「二段階さ。ゆっくりと、それから一気に」
これはアーネスト・ヘミングウェイの小説『日はまた昇る』の有名な一節だ。主人公のひとり(マイク)は、自分がどのように自己破産に陥ったかを説明している。続くくだりはそこまで有名ではないかもしれないが、妙に現代に通じるところがある。それはまた、米国の建国の原則が、なぜ世界での米国の地位にとって重要であり続けるのかを思い出させてくれる、時を超えた警鐘にもなっている。
ヘミングウェイはマイクに、彼の苦境は数多くの偽りの友人と債権者によってもたらされたと語らせている。「おそらく、イングランドの誰よりもたくさん債権者がいたんじゃないかな」
ヘミングウェイは、こうした人間関係の奥底にあるものをよく理解していた。返済できると信用されている限り、みんなあなたのことが好きだし、お金を貸し続けてくれる。その間はずっと好かれる。だが、返済できないとわかると手のひらを返される。
かなり長い間、米国はほとんどの人から好かれてきた。
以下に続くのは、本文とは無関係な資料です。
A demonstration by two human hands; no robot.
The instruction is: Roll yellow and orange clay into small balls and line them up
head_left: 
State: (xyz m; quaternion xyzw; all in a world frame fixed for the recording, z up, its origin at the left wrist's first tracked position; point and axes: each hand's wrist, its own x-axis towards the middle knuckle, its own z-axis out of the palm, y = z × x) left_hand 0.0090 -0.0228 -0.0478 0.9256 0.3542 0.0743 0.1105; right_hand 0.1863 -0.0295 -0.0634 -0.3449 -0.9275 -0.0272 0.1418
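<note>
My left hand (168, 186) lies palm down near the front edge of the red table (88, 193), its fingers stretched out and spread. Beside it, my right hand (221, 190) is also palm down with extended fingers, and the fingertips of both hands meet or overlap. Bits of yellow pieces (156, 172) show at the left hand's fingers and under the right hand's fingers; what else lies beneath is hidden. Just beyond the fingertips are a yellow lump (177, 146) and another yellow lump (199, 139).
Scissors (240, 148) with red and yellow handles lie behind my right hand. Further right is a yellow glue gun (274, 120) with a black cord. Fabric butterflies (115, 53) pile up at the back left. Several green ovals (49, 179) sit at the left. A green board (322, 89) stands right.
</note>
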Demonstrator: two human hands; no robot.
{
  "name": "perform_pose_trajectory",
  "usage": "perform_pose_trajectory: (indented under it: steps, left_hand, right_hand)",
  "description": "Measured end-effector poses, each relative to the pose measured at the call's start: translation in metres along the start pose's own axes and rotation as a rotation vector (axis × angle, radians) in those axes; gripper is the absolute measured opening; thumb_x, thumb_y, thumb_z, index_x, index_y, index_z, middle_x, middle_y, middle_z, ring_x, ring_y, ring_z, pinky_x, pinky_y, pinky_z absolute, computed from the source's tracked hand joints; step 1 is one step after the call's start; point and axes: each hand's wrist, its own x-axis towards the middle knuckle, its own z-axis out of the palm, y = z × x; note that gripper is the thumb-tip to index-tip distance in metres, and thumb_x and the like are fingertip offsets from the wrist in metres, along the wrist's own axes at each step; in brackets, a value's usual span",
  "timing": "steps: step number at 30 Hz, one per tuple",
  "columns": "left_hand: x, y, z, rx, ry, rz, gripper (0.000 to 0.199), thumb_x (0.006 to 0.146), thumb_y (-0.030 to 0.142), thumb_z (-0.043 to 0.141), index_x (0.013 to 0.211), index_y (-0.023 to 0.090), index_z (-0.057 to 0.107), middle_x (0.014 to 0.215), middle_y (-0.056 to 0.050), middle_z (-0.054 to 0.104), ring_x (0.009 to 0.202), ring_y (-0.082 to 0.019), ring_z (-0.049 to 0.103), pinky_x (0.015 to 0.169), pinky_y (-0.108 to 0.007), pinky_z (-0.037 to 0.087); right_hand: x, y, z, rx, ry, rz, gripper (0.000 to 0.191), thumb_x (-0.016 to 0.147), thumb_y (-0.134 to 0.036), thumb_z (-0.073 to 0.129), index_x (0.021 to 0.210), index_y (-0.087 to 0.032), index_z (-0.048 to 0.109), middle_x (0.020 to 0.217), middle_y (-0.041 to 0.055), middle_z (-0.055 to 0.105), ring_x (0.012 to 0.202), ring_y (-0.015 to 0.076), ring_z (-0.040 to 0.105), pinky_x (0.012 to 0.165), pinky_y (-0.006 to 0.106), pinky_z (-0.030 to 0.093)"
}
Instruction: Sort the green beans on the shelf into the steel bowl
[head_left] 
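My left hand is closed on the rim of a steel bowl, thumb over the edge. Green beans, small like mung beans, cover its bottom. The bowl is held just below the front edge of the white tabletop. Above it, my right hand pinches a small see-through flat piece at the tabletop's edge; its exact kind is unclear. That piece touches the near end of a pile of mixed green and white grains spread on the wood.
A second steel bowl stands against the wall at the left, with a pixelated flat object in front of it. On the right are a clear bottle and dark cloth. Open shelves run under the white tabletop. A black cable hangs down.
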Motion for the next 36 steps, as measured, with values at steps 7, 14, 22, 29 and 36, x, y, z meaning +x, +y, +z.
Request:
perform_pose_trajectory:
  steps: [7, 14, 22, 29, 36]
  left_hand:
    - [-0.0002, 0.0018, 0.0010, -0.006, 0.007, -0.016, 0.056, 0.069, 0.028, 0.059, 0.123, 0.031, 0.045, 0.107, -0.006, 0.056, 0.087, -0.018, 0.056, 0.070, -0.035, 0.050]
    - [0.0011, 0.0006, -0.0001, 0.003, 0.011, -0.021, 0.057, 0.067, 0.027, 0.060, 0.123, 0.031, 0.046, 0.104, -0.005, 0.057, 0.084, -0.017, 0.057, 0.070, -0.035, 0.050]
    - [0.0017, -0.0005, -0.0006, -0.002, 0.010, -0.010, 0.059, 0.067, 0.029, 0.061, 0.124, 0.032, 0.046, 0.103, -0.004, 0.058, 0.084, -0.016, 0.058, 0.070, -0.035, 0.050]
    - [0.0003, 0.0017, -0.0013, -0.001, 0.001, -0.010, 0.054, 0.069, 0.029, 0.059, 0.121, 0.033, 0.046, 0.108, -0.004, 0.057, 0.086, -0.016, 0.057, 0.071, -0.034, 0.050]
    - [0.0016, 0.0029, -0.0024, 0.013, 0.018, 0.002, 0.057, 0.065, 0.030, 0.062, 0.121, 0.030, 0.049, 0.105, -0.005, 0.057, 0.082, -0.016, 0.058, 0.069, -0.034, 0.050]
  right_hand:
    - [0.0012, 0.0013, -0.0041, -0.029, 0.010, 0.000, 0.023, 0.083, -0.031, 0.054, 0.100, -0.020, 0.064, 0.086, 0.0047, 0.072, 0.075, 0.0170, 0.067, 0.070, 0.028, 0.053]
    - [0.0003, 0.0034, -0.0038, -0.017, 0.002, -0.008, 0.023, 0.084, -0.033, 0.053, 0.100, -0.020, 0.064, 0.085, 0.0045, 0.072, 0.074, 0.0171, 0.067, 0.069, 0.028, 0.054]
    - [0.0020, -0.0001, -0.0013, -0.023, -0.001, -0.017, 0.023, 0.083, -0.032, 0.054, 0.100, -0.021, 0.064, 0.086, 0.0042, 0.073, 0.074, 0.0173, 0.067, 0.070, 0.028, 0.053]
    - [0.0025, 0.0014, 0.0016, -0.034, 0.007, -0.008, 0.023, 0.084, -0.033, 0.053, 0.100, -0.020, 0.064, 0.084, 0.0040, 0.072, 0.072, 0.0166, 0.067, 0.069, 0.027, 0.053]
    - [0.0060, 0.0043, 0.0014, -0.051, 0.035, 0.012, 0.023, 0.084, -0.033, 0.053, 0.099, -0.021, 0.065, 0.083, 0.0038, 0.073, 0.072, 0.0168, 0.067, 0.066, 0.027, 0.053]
なにしろ米国は世界で群を抜いて豊かな国であり、経済的な階段を駆け上がっていくのに最良のチャンスも与えてきたからだ。
アメリカは衰退していなかった
米国の金融市場には誰もがアクセスしたい。米国は世界で最も安全な投資先を提供している。米国の市場はどこよりも多様で流動性が高く、最も強力で安全な財産権によって裏打ちされている。その財産権は、しっかりと安定した政府によって保障されている。
政治的にも、社会的にも、そして経済的にも、米国の富と安全の組み合わせは世界一である。それなのにどういうわけか、多くの米国人は悲観主義に傾くのを止められない。どんなにうまくいっていても、自分たちは前の世代よりも悪くなっていると簡単に信じ込んでしまう。それは、南北戦争のずっと前から、あるいは第二次世界大戦のずっとあとまで、米国の歴史を通じてポピュリスト運動に表れてきた。
1990年代、米国はポピュリストの大きな蜂起に直面した。当時掲げられたテーマは、今日の米国人にも聞き覚えのあるものかもしれない。いわく、自由貿易が米国の製造業の雇用を破壊している、残った仕事も移民に根こそぎ奪われている、社会は聖書にあるような罰を受けるべきだ、解決策は、ある種のナショナリズムに根ざした産業政策だ──といった主張だ(ロス・ペローとパット・ブキャナンはこうした考え方を広めた重要人物だが、ふたりとも大統領選で勝利するまでには至らなかった)。